### Brief
In the entries below, find the line with "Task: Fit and" and the line with "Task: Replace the". Reproduce those two lines and every line between them exactly, and nothing more.

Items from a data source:
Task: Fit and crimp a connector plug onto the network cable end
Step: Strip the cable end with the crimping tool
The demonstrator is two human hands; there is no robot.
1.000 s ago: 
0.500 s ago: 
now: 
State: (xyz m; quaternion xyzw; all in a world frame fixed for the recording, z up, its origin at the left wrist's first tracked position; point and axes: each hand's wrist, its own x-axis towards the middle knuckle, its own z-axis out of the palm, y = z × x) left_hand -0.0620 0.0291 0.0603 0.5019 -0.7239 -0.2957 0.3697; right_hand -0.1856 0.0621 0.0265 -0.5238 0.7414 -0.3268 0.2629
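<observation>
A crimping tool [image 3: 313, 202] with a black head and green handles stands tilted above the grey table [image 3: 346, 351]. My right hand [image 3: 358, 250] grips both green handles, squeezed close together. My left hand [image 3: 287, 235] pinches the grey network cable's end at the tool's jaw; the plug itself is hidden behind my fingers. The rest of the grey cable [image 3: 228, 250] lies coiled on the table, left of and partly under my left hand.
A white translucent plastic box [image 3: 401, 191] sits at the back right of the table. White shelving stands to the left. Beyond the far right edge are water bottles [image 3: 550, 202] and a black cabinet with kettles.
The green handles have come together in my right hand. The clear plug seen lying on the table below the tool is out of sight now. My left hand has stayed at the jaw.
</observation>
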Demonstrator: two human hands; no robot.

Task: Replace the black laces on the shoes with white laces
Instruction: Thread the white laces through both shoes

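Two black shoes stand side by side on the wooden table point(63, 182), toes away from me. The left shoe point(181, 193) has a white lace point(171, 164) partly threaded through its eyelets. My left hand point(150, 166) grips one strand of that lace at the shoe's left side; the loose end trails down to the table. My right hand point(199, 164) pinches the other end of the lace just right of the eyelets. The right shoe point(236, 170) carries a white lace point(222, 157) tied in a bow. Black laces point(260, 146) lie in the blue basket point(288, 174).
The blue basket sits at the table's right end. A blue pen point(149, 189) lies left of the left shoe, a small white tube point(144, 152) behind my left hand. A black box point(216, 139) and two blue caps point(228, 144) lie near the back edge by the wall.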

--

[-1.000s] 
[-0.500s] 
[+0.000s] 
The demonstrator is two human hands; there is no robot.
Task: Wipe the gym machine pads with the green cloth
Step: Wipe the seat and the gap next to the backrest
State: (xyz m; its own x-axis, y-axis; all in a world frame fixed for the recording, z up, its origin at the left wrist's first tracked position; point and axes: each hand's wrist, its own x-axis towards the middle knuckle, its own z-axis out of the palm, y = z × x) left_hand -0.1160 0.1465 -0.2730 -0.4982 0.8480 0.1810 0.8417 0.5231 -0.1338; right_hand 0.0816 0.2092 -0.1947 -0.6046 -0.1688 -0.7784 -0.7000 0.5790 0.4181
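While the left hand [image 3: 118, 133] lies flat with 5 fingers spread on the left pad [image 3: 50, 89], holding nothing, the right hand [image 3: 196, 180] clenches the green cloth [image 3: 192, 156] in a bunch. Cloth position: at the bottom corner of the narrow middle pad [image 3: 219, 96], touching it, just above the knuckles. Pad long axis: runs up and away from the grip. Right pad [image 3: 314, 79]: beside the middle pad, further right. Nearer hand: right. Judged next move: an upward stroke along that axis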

### Answer space
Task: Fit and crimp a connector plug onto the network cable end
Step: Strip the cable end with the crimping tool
The demonstrator is two human hands; there is no robot.
1.000 s ago: 
0.500 s ago: 
now: 
State: (xyz m; quaternion xyzw; all in a world frame fixed for the recording, z up, its origin at the left wrist's first tracked position; point and axes: each hand's wrist, its own x-axis towards the middle knuckle, its own z-axis out of the palm, y = z × x) left_hand -0.0620 0.0291 0.0603 0.5019 -0.7239 -0.2957 0.3697; right_hand -0.1856 0.0621 0.0265 -0.5238 0.7414 -0.3268 0.2629
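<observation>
A crimping tool [image 3: 313, 202] with a black head and green handles stands tilted above the grey table [image 3: 346, 351]. My right hand [image 3: 358, 250] grips both green handles, squeezed close together. My left hand [image 3: 287, 235] pinches the grey network cable's end at the tool's jaw; the plug itself is hidden behind my fingers. The rest of the grey cable [image 3: 228, 250] lies coiled on the table, left of and partly under my left hand.
A white translucent plastic box [image 3: 401, 191] sits at the back right of the table. White shelving stands to the left. Beyond the far right edge are water bottles [image 3: 550, 202] and a black cabinet with kettles.
The green handles have come together in my right hand. The clear plug seen lying on the table below the tool is out of sight now. My left hand has stayed at the jaw.
</observation>
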Demonstrator: two human hands; no robot.

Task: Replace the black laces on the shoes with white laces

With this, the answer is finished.